> **What is being asked**: Reproduce, exactly and in full, only the lines below from the one containing "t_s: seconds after" through the one containing "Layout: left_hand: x".

-------- Record set

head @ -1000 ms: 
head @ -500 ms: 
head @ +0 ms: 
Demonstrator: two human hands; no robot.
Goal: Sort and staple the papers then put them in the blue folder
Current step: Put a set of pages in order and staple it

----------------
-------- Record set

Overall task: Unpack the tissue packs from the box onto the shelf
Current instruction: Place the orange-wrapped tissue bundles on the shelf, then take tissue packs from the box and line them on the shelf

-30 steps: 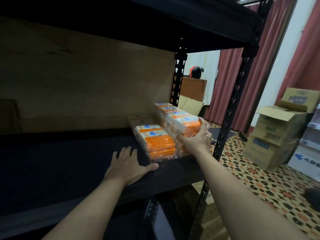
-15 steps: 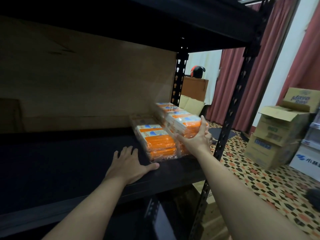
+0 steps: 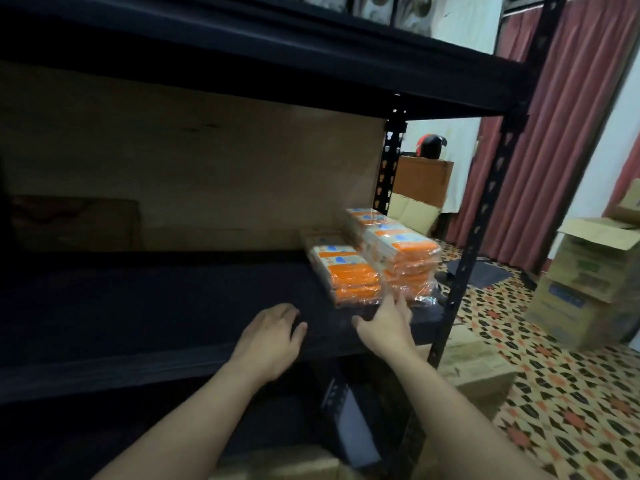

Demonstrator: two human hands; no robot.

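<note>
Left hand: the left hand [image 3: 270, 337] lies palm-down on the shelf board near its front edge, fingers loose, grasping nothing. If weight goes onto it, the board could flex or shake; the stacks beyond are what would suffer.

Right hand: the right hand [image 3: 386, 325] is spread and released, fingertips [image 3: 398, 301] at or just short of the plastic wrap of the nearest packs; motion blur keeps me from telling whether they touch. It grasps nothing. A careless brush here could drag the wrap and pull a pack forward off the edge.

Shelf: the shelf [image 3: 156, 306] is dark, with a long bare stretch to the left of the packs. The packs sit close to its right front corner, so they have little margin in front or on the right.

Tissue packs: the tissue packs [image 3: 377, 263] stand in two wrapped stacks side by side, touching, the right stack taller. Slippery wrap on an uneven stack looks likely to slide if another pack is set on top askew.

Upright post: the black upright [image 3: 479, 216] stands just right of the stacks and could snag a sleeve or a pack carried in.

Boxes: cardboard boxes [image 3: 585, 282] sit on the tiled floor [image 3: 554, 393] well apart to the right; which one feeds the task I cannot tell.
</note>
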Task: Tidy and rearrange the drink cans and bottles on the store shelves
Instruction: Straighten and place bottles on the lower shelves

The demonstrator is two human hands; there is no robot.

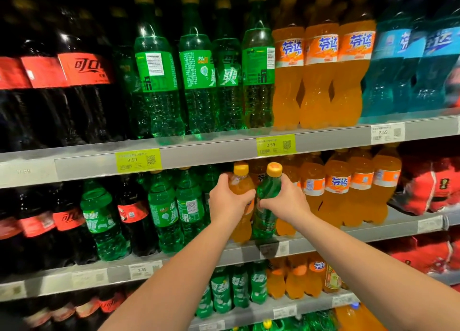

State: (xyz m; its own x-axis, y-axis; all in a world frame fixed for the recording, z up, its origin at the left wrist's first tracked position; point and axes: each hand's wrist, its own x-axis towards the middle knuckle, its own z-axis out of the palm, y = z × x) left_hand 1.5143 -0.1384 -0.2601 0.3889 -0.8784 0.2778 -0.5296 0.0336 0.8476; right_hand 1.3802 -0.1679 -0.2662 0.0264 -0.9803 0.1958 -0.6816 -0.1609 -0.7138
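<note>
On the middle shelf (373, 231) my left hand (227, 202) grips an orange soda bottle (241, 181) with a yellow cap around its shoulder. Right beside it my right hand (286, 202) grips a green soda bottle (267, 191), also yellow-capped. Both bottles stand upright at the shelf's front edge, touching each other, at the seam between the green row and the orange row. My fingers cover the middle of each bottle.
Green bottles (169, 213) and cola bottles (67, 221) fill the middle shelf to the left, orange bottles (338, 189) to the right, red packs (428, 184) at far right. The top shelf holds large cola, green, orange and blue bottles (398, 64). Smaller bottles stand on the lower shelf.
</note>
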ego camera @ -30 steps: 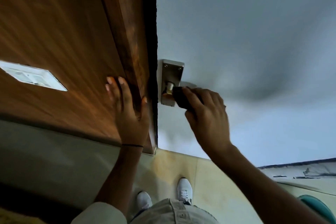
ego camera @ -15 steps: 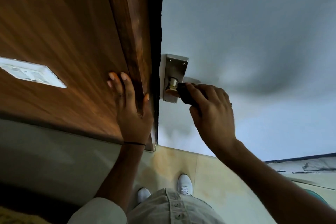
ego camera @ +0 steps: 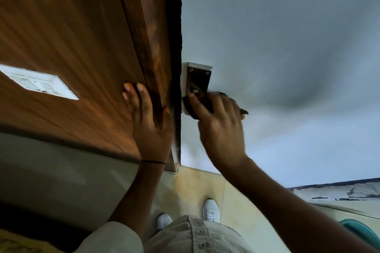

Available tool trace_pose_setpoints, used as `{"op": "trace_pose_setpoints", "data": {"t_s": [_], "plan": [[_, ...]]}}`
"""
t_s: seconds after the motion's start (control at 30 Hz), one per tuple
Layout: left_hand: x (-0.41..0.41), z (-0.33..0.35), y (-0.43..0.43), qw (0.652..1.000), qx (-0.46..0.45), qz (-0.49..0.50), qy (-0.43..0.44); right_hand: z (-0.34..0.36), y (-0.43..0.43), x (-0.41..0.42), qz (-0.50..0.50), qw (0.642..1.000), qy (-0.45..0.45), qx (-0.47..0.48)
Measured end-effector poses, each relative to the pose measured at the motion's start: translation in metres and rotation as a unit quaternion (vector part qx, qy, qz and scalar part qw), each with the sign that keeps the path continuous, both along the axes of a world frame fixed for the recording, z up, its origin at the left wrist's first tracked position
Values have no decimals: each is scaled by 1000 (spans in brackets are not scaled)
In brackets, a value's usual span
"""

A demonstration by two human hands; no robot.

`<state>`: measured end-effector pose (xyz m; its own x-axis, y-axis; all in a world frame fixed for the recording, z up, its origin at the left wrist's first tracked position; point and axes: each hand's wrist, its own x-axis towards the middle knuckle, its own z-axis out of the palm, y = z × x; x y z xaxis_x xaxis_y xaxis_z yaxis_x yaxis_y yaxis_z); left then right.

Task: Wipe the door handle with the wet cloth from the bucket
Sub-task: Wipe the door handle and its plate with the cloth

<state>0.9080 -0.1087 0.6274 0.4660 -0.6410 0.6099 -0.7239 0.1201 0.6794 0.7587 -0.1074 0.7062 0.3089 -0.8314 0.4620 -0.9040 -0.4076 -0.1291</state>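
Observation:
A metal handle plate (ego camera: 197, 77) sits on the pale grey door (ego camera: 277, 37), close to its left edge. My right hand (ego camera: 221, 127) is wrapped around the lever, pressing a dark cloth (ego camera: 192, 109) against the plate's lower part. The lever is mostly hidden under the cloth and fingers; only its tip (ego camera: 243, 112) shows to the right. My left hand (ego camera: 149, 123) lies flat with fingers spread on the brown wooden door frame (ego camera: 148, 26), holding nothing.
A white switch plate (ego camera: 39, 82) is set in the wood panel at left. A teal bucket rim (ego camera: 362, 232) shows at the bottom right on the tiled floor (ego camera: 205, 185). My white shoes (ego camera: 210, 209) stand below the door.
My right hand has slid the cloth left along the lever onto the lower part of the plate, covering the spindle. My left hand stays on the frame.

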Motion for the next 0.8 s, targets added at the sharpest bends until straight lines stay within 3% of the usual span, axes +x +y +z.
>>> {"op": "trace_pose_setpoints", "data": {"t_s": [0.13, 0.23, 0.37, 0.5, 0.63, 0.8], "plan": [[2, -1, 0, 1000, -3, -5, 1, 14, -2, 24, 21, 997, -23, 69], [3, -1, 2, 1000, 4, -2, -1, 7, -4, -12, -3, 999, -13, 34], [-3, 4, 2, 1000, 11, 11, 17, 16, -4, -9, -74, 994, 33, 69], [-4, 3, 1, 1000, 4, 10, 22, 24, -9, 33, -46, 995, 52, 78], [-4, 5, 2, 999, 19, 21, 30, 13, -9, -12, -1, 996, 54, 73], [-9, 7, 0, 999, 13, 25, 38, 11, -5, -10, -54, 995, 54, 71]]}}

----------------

> **Completed exercise**:
t_s: seconds after the motion's start (control at 30 Hz), one per tuple
Layout: left_hand: x (-0.41..0.41), z (-0.33..0.35), y (-0.43..0.43), qw (0.652..1.000), qx (-0.46..0.45), qz (-0.49..0.50), qy (-0.43..0.44); right_hand: z (-0.34..0.36), y (-0.43..0.43), x (-0.41..0.42), qz (-0.50..0.50), qw (0.642..1.000), qy (-0.45..0.45), qx (-0.47..0.48)

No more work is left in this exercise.